Step Functions¶
Overview¶
- Model workflows as state machines.
- Serverless workflows to orchestrate lamba functions.
- Support sequence, parallel, conditions, timeouts, error handling.
- Integrates with EC2, EC2, On-Prem Servers, API gateway etc.
- Maximum execution time is 1 year.
- Supports human/manual approval feature.
- Useful for order fulfillment, data processing (ETL), web applications (payment processing).
States¶
State | Description |
---|---|
Task | Do some work. Invoke an AWS service, run an activity. Activity will poll the step function for work, and return the results. |
Choice | Test for a condition to send to a branch. |
Fail/Succeed | Stop execution with fail/success. |
Pass | Pass input to an output, or inject some fixed data without doing any work. |
Wait | Wait until a specified date/time, or delay for an amount of time. |
Map | Dynamically iterate over steps. |
Parallel | Being parallel branches of execution. |
Error Handling¶
The default failure behaviour is to fail the entire execution if a state reports an error.

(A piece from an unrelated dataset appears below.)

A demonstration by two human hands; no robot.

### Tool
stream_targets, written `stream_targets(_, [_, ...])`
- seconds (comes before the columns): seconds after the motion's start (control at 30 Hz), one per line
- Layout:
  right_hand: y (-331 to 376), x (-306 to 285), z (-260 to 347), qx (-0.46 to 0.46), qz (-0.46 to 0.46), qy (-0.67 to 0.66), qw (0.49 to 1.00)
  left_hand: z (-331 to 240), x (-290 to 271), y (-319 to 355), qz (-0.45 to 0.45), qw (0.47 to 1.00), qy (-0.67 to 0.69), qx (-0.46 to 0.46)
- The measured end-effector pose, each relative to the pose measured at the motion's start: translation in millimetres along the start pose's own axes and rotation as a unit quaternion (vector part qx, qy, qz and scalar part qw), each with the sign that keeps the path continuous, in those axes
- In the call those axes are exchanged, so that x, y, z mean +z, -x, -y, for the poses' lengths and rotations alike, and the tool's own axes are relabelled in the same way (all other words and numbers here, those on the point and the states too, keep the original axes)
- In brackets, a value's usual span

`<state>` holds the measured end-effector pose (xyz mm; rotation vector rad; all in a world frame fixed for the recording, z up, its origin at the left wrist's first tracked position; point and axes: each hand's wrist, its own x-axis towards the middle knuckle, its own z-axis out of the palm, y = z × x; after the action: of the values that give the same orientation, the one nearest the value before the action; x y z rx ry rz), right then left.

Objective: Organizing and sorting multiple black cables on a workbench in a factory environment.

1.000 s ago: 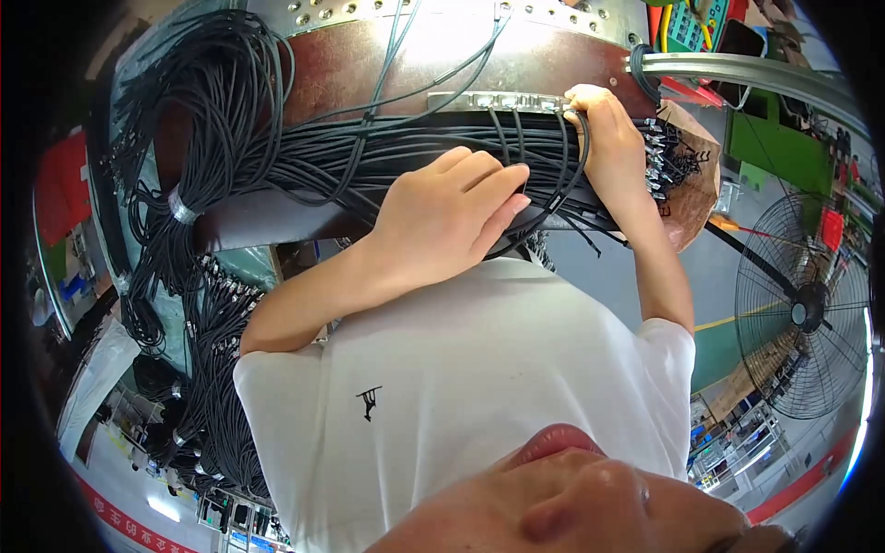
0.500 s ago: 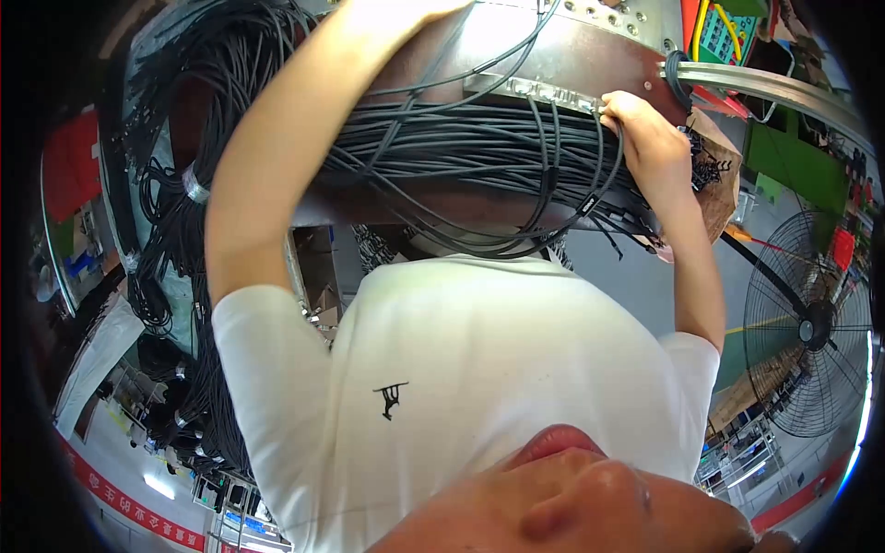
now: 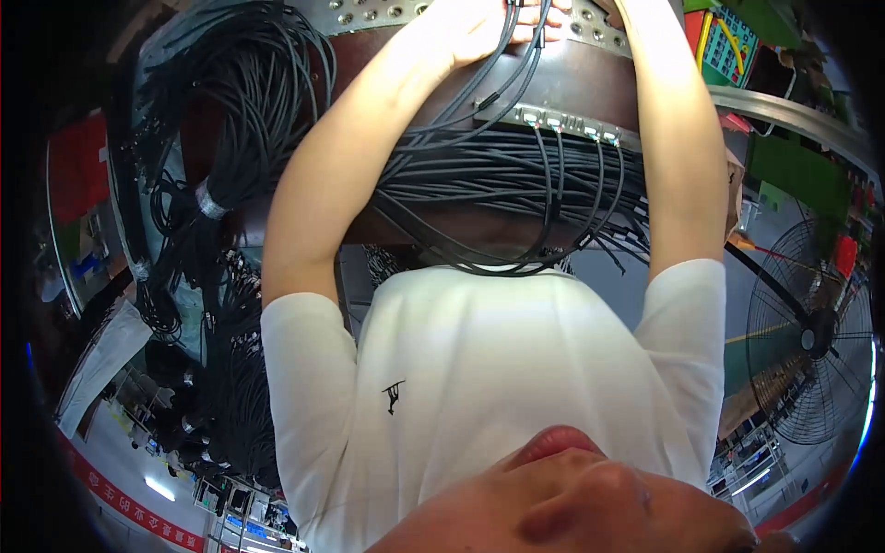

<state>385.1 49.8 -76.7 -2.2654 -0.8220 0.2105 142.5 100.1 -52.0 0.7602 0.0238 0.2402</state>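
My left hand point(image 3: 487, 35) is at the top, over the brown work surface, its fingers stretched to the right. Black cables point(image 3: 528, 60) run across those fingers. My right hand point(image 3: 631, 9) is mostly cut off by the upper edge, beside a metal plate with round studs or holes point(image 3: 595, 33); its fingers are hidden. Below the hands, a metal strip of sockets point(image 3: 573, 123) has several thin black cables plugged in, with small lit spots at the plugs. These cables loop down over a thick bundle of black cables point(image 3: 479, 170) lying across the surface.
At the left hangs a large tied bunch of black cables point(image 3: 249, 101). A curved metal rail point(image 3: 784, 109) is at the upper right, near a green panel with yellow leads point(image 3: 724, 46). A black caged fan point(image 3: 811, 341) stands to the right.
My right hand has left the socket strip and moved up to the top edge. My left hand has come further into view, behind the upper cables.
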Motion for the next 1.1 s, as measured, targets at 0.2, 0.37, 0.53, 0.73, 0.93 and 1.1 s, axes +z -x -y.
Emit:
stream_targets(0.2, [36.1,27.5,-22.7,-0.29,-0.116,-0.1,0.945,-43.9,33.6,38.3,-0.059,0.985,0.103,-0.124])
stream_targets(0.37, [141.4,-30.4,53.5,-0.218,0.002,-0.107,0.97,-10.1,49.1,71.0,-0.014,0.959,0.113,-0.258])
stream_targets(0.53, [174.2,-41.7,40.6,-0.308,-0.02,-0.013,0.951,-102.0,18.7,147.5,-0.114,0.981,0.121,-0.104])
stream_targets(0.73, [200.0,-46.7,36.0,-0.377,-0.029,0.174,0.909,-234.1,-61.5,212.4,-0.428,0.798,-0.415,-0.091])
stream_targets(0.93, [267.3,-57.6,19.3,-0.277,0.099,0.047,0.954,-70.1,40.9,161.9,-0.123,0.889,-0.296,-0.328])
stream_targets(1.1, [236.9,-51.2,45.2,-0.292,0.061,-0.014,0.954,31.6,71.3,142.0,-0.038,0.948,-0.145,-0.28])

An error can occur due to:
- Task failures.
- Machine definition issues (no matching rule etc).
- Transient issues (network partition event).
Try to include data in the error messages to help with troubleshooting.
Pre-defined Error Codes¶
There's four pre-defined error codes that can be returned -
Error Code | Description |
---|---|
States.ALL | Catch all errors that occur inside the lambda function. |
States.Timeout | Task ran longer than TimeoutSeconds, or no heartbeat received. |
States.TaskFailed | Execution failure. |
States.Permissions | Insufficient privileges to execute the code. |
Retrying¶
Applies to tasks, or parallel state. A task can use multiple retry methods that are evaluated in order.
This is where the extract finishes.